* **TASK**
Write out only the lines from the start of the entries up to and including the line with "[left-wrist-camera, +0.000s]"; please skip the pictures.

== PROVIDED DATA

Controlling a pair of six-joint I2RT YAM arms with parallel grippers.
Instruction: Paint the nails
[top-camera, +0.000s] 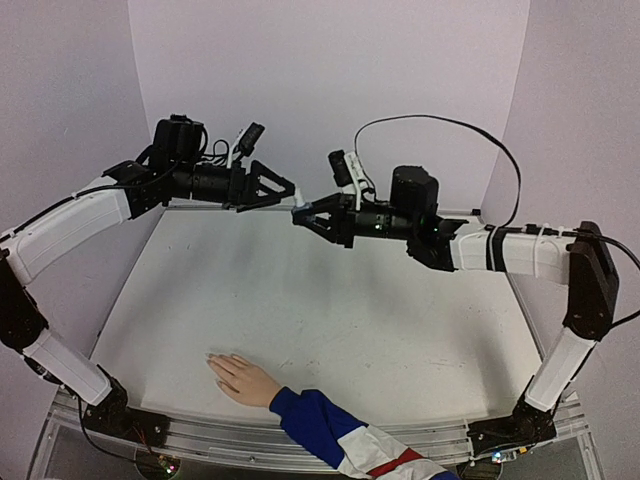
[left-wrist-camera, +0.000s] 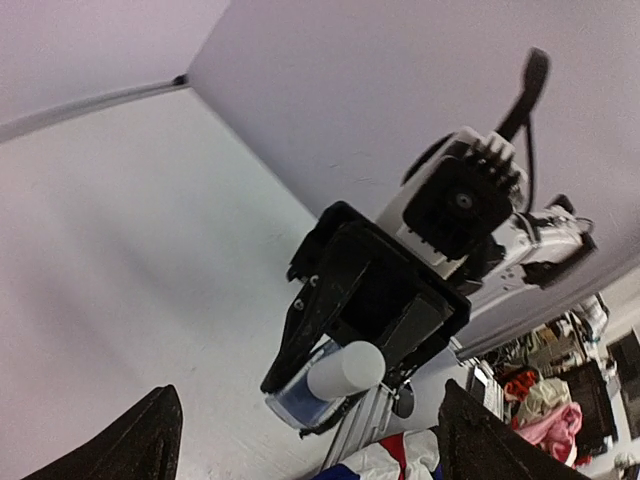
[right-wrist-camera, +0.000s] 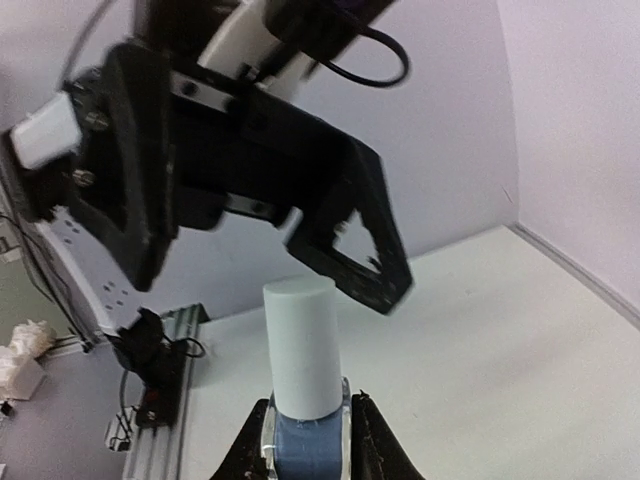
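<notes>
The pale hand (top-camera: 245, 379) with a blue, white and red sleeve (top-camera: 335, 432) lies flat at the table's near edge. Its nails (top-camera: 213, 361) are too small to make out. My right gripper (top-camera: 303, 214) is raised over the far middle of the table and shut on a small blue bottle (right-wrist-camera: 304, 447) with a white cap (right-wrist-camera: 300, 345). My left gripper (top-camera: 284, 194) is open and empty, its fingertips just left of the cap. In the left wrist view my open left gripper (left-wrist-camera: 306, 415) faces the bottle (left-wrist-camera: 300, 400) held in the right gripper (left-wrist-camera: 335, 375); the sleeve (left-wrist-camera: 395, 460) shows below.
The white table (top-camera: 330, 310) has lilac walls at the back and sides. An aluminium rail (top-camera: 220, 440) runs along the near edge. A black cable (top-camera: 450, 125) loops above the right arm. The left gripper's fingers (right-wrist-camera: 350, 250) hang above the cap in the right wrist view.
</notes>
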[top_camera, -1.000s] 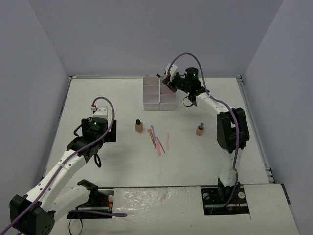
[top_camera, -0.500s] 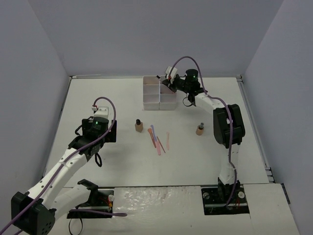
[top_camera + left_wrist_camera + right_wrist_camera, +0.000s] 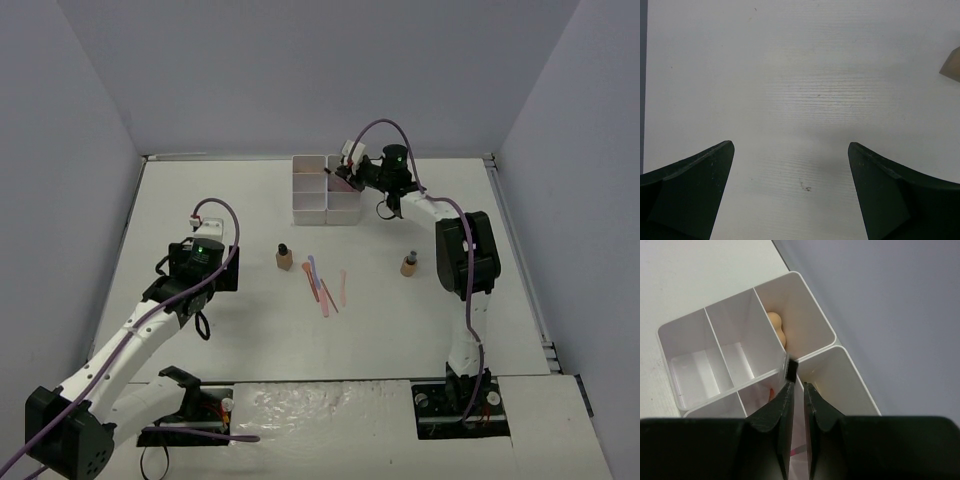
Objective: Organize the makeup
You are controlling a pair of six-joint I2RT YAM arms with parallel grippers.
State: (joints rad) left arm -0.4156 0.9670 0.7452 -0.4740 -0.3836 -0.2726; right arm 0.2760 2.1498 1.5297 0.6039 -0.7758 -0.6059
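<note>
Fingers (image 3: pixel 776 409) of the right pincer (image 3: pixel 799 385) stood almost together, a thin slit between them. A small black piece (image 3: pixel 791 369) sat at their tips; whether it was gripped could not be told. That arm stretched far out over the white compartment box (image 3: pixel 805 287), where a peach sponge (image 3: pixel 776 327) lay in a cell just beyond the tips. The left pincer (image 3: pixel 790 145) hung wide apart, holding nothing, above the bare bench (image 3: pixel 800 75). A tan bottle (image 3: pixel 284 258) and a second tan bottle (image 3: pixel 408 265) stood upright on the bench, with thin sticks (image 3: pixel 325 288) scattered between them.

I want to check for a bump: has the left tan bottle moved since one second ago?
No. The left tan bottle keeps its spot beside the sticks, with the same gap to the white compartment box.
</note>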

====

* **SOLUTION TO THIS TASK**
Controlling a pair of six-joint I2RT YAM arms with parallel grippers.
Instruction: Paint the nails
[top-camera, +0.000s] 
[left-wrist-camera, +0.000s] 

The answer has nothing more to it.